La ballerina oggi 27enne, dopo il caso esploso nella ritmica, ha deciso di raccontarsi a "Repubblica": "Ero in quinta elementare. La danza è stata il primo amore della mia vita. Entrata lì per la prima volta, sorrisi a tutta la classe, ma mi accorsi che nessuna aveva ricambiato il mio sorriso. Né le compagne, né l’insegnante, che si lamentò con mia madre: ero una bambina che rideva troppo". E non poteva mancare, appunto, un riferimento alle insegnanti: "Il peso è il tarlo che ti mettono in testa. Ci valutavano con uno sguardo. E con l’età dello sviluppo le cose sono andate anche peggio. Il seno era diventato un problema. Le più formose venivano fasciate per nasconderlo e perché credevano che fasciarlo avrebbe impedito il suo sviluppo. Io ero una bambina già sottopeso, ma avevo un quadricipite da sportiva. La mia insegnante iniziò a tartassarmi, voleva che dimagrissi a tutti i costi". E da qui è cominciata la lotta contro il suo corpo: "Durante gli allenamenti avevo capogiri, svenimenti. Mi fermai perché il mio corpo non riusciva a 'togliersi' altro. L’anoressia era a un centimetro da me. A mensa prendevo il minimo indispensabile, sempre insalata. Una delle insegnanti, che girava tra i tavoli per spiare nei nostri piatti, una volta mi disse 'brava'. Andavo al bagno e sentivo le ragazze vomitare. Quando non sono più riuscita a dimagrire ho iniziato a provocarmi il vomito. Il momento più brutto arrivò un 23 dicembre, davanti a un vassoio di lingue di gatto. Le insegnanti ci misero in fila: le più magre ne avrebbero avute due, altre una, altre ancora nessuna. Una mia amica, magra ai limiti del ricovero, ne ebbe due. Io non ne “meritai” nessuna. E questa cosa provocò in me un senso di profondissima umiliazione."

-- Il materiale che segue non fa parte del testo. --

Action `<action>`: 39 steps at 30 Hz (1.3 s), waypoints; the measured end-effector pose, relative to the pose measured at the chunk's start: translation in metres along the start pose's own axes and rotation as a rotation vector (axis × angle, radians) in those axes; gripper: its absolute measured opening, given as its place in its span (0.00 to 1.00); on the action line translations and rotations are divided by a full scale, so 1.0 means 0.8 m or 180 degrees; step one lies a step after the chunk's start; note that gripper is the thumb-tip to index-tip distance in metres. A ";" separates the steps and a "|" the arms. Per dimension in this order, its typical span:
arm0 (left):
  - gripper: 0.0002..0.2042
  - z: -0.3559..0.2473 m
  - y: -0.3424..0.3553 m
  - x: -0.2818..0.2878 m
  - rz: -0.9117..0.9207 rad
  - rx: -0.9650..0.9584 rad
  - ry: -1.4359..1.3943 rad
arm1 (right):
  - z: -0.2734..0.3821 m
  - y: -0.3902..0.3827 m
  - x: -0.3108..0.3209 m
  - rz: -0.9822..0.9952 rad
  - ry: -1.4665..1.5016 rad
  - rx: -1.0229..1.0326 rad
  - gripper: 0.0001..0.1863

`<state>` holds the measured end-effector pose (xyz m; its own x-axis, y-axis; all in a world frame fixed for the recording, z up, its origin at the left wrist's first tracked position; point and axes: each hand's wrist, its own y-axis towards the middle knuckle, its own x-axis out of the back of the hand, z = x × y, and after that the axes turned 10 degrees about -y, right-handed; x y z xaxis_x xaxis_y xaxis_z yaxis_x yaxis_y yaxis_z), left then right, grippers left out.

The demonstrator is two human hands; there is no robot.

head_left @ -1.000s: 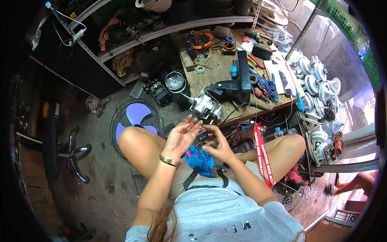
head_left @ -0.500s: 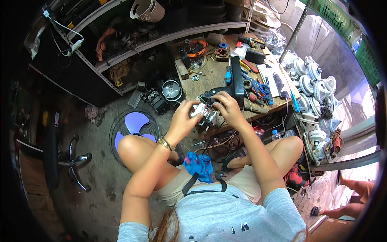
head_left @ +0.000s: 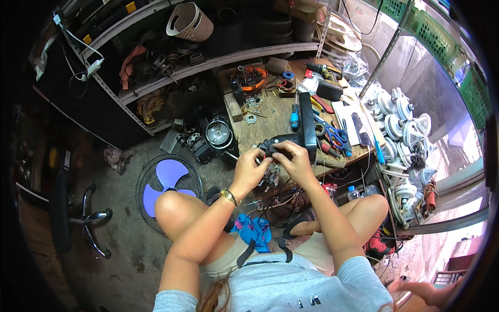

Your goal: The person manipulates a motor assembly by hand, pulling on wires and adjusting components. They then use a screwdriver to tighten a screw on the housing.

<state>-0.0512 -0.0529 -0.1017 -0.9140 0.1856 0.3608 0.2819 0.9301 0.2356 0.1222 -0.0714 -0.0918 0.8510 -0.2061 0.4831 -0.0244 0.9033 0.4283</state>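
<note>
Over the near edge of the workbench (head_left: 270, 117), my left hand (head_left: 248, 170) and my right hand (head_left: 294, 162) meet with fingertips pinched close together. Bits of red show between them, but what they grip is too small and hidden to make out. Just below the fingers is a metal motor (head_left: 271, 177), partly covered by my hands. A black fan stand (head_left: 307, 122) lies on the bench beyond my right hand, its neck reaching toward my fingers. A blue-handled screwdriver (head_left: 294, 118) lies beside it.
Blue scissors (head_left: 338, 136), pliers (head_left: 323, 104) and a drill (head_left: 325, 69) lie on the bench. White fan parts (head_left: 403, 122) are piled at the right. A purple-bladed fan (head_left: 169, 177) is on the floor by my left knee. A person's leg (head_left: 426, 290) shows at lower right.
My hands have drawn closer together, and the left fingers have moved off the motor to pinch near the right ones. The whole view has shifted slightly downward; the person at right has moved.
</note>
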 end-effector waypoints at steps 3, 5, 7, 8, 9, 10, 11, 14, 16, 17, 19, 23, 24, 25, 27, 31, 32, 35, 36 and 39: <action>0.12 0.006 -0.001 -0.001 -0.0030 -0.0108 0.0000 | 0.004 0.000 0.003 0.0094 -0.0074 0.0041 0.14; 0.13 0.008 0.000 -0.003 -0.0038 -0.0080 -0.0062 | -0.004 0.000 0.003 0.0180 -0.0160 0.0014 0.15; 0.13 0.010 0.001 -0.002 -0.0033 -0.0055 -0.0100 | -0.008 -0.001 0.000 0.0168 -0.0264 0.0071 0.15; 0.13 0.011 0.002 -0.002 -0.0024 -0.0045 -0.0112 | -0.006 0.000 -0.001 0.0111 -0.0329 0.0143 0.15; 0.13 0.012 0.002 -0.002 -0.0015 -0.0036 -0.0123 | -0.003 0.000 -0.003 0.0056 -0.0394 0.0215 0.15; 0.13 0.013 0.002 -0.001 -0.0002 -0.0005 -0.0107 | -0.001 -0.001 -0.006 0.0017 -0.0386 0.0205 0.15; 0.13 0.011 0.003 0.000 0.0016 0.0020 -0.0093 | 0.002 -0.001 -0.010 -0.0028 -0.0382 0.0194 0.14; 0.13 0.004 0.005 0.009 0.0206 0.0039 -0.0005 | 0.004 -0.004 -0.012 -0.0020 -0.0389 0.0159 0.13; 0.14 0.006 0.004 0.012 0.0326 0.0155 -0.0162 | 0.002 -0.006 -0.013 0.0006 -0.0442 0.0217 0.13; 0.14 0.010 0.004 0.012 0.0365 0.0268 -0.0352 | 0.000 -0.006 -0.014 -0.0003 -0.0491 0.0287 0.13; 0.14 0.015 0.003 0.012 0.0388 0.0480 -0.0606 | -0.002 -0.008 -0.017 -0.0013 -0.0570 0.0386 0.13; 0.14 0.026 0.007 0.007 0.0357 0.0706 -0.0788 | -0.001 -0.007 -0.025 -0.0042 -0.0725 0.0538 0.13; 0.14 0.032 0.007 0.007 0.0350 0.0717 -0.0808 | -0.002 -0.007 -0.028 -0.0057 -0.0763 0.0593 0.13; 0.14 0.037 0.006 0.007 0.0408 0.0880 -0.0714 | -0.004 -0.007 -0.031 -0.0076 -0.0814 0.0634 0.13; 0.14 0.012 0.008 0.016 0.0554 0.1216 -0.0521 | -0.005 -0.004 -0.031 -0.0086 -0.0905 0.0806 0.13; 0.14 0.033 0.009 0.011 0.0444 0.1058 -0.0613 | -0.006 -0.001 -0.035 -0.0129 -0.1092 0.1083 0.14; 0.14 0.034 0.011 0.012 0.0468 0.1108 -0.0636 | -0.006 0.001 -0.036 -0.0142 -0.1117 0.1086 0.14; 0.15 0.032 0.013 0.013 0.0542 0.0963 -0.0654 | -0.005 0.006 -0.035 -0.0052 -0.1016 0.0972 0.14; 0.15 0.029 0.014 0.014 0.0569 0.0865 -0.0649 | -0.005 0.009 -0.030 0.0061 -0.0868 0.0850 0.14; 0.14 0.010 0.013 0.023 0.0515 0.0558 -0.0656 | 0.008 0.024 -0.009 0.0463 -0.0771 0.0843 0.14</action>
<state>-0.0677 -0.0368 -0.1000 -0.9063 0.3795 0.1861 0.3904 0.9203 0.0244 0.1121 -0.0554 -0.0823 0.6807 -0.1945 0.7062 -0.2974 0.8077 0.5091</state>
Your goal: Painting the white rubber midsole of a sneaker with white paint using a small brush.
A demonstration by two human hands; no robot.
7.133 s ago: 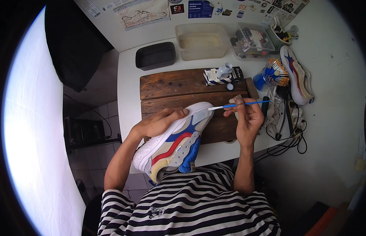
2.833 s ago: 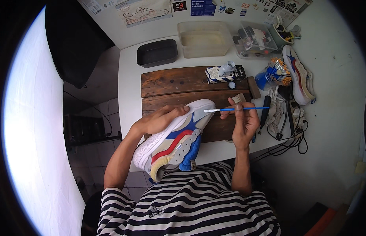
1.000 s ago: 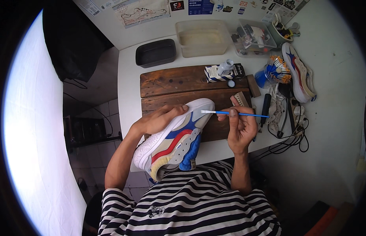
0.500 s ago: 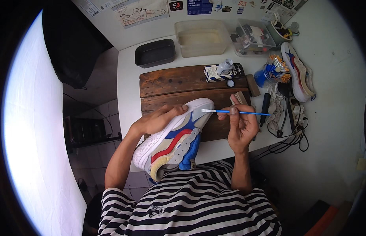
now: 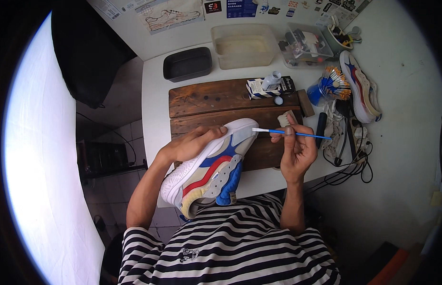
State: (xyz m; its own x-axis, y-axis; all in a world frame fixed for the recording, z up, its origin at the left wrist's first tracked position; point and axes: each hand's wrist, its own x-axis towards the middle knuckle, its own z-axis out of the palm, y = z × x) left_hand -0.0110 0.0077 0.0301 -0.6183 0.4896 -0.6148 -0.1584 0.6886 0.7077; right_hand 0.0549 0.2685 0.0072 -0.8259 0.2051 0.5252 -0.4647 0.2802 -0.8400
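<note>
Sneaker (image 5: 209, 175), tilted over the wooden board (image 5: 206, 102), sits clasped in the left hand (image 5: 190, 145) while the right hand (image 5: 298, 147) pinches a blue brush (image 5: 278, 131) at its toe (image 5: 241, 138), apparently mid-brushing, the next stroke likely calling for light, steady contact.

A small shoe workshop is suggested: a sneaker (image 5: 212, 172) and a thin brush (image 5: 278, 131) are held at a white counter (image 5: 154, 104), where a paintbrush jar (image 5: 316, 95), an uncapped bottle (image 5: 272, 81) and a plastic tub (image 5: 249, 61) are set out; a shoe drawing (image 5: 171, 17) is displayed.
</note>
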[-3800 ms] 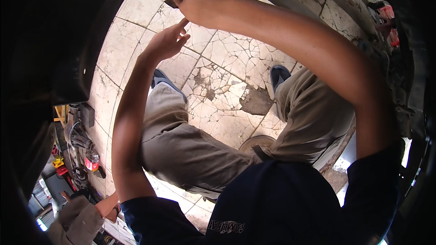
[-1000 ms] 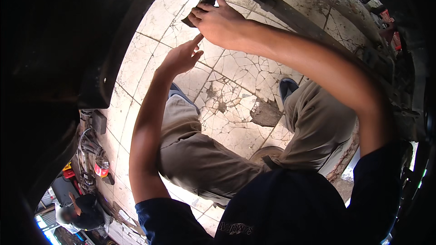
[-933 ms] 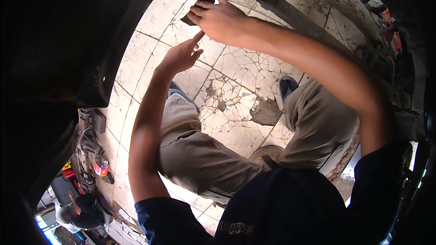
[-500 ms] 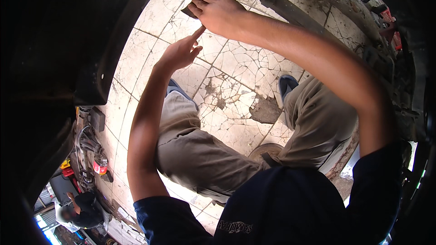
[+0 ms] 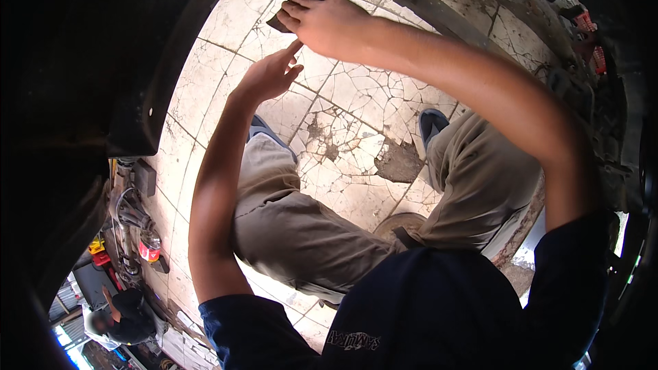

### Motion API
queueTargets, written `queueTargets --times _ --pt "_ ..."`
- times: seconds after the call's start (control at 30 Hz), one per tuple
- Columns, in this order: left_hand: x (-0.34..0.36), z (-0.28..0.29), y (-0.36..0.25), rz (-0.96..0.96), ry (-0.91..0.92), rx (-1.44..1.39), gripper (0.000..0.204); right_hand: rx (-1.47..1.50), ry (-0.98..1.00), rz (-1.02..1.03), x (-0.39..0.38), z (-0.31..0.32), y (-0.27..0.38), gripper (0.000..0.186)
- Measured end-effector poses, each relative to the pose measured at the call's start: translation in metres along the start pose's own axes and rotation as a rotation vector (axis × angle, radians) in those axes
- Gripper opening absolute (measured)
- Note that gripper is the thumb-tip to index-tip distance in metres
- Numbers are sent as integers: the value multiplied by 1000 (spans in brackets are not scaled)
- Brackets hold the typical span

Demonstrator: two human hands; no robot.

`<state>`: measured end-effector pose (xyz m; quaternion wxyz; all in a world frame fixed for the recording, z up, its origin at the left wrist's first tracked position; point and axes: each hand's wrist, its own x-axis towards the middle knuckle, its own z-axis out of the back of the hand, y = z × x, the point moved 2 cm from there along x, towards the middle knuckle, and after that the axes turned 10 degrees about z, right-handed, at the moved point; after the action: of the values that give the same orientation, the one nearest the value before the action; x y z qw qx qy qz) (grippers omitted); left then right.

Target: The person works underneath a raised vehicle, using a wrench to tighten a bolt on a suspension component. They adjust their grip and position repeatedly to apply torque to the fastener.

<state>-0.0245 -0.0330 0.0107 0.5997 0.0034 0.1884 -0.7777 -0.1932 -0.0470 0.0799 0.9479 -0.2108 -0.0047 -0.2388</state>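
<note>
Both my arms reach forward to a dark, bracket-like part [image 5: 277,25] at the end of a dark bar near the top of the view. My right hand [image 5: 330,22] lies over this part with its fingers curled round it, hiding most of its shape. Just below and to the left is my left hand [image 5: 269,75]. Its index finger stretches up to the underside of my right hand, and its thumb stands apart. I see nothing held in the left hand. Whether its fingertip touches the part is hidden.
A long dark metal beam [image 5: 439,14] runs toward the right. A large dark panel [image 5: 68,48] looms at left. Cracked tiles [image 5: 356,109] cover the floor. At lower left are a bottle [image 5: 149,247], metal parts and another person [image 5: 130,315]. A red object [image 5: 586,34] lies far right.
Both hands and the dark part have shifted slightly left and down in the picture. The right hand's hold on the part looks the same.
</note>
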Motion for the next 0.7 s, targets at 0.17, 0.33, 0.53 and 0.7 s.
queueTargets --times 0.17,0.33,0.53,0.7 --pt "1 2 -5 -1 7 -7 50 -116 6 -67 -1 -3 0 53" --pt "2 -3 3 -37 -31 -44 65 57 -67 -6 -3 -1 -4 53" --pt "2 -5 3 -1 -17 -12 65 -2 1 -39 -2 -1 4 54" --pt "3 -3 2 -17 -16 -42 64 54 13 -52 -2 1 -7 54"
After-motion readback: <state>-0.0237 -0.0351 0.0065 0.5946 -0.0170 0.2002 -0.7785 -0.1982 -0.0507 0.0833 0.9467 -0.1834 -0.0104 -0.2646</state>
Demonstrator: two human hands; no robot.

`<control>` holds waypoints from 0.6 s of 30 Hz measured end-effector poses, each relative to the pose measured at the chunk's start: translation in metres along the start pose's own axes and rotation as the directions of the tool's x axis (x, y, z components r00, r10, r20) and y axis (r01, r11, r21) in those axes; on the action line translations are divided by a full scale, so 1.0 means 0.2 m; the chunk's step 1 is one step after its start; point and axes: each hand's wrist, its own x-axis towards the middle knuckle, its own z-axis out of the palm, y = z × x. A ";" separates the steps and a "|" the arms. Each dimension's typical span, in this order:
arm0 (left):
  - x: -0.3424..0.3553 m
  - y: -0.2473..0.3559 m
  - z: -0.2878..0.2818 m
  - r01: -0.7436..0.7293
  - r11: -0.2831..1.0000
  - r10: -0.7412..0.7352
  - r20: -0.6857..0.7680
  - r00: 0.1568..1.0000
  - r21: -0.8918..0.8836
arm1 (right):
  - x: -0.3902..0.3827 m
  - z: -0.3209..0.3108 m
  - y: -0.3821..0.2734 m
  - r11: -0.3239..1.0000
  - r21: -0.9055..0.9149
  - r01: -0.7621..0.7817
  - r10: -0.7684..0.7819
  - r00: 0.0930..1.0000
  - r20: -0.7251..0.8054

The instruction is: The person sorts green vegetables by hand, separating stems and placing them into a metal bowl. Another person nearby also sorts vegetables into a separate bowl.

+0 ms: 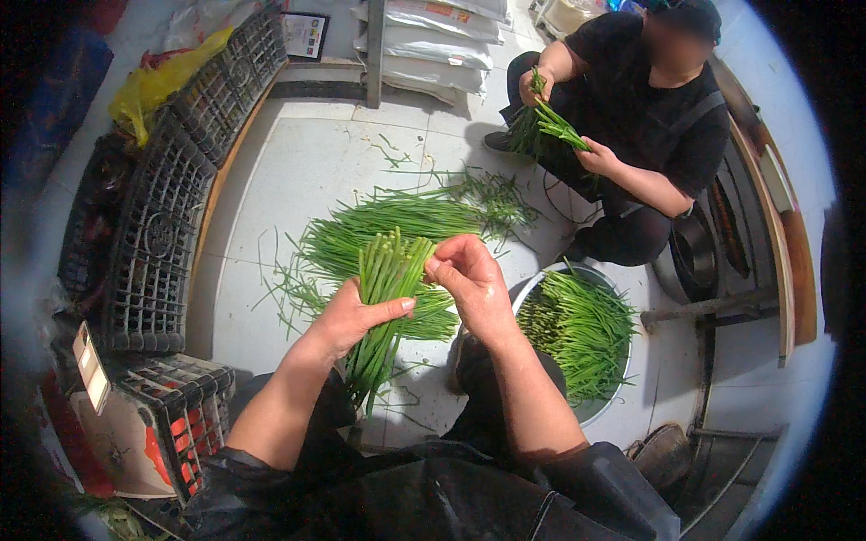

La specializzazione in dietologia clinica: un primo passo verso il cambiamento

Ma il peggio deve ancora venire e si tratta di una conversazione ascoltata davvero raccapricciante: "A una mia compagna l’insegnante disse che avrebbe dovuto fare sesso con il suo partner di passo a due per rendere più empatico il balletto. Un’altra insegnante mi fece intendere che forse era arrivato il momento per me, il momento che avessi rapporti sessuali. Mi alterai verso di lei e le dissi “ma come si permette?” Una situazione che Chiara Chillemi lascia infine nel 2015, dopo 5 anni. "Ho ancora oggi delle cisti ovariche che attenuo con la pillola anticoncezionale” ammette. E ribadisce con forza che “nel mondo della danza sei chiuso in una bolla che è un focolaio di malattie fisiche e psicologiche. Ma una ballerina, o un’atleta, non può crescere come un malato di mente". Dopo anni di psicoterapia e di cure con ansiolitici e antidepressivi, oggi sta affrontando la specializzazione in nutrizione e dietologia clinica affinché qualcosa possa concretamente cambiare. "È il mio riscatto personale. Voglio che tutto cambi, che cada l’omertà. Voglio che, se dovessi avere una figlia, lei abbia la serenità di poter decidere di diventare una ballerina. Questi ambienti hanno bisogno dell’inserimento di psicologi e nutrizionisti che facciano crescere gli atleti. L’arte deve elevare lo spirito, non affossarlo".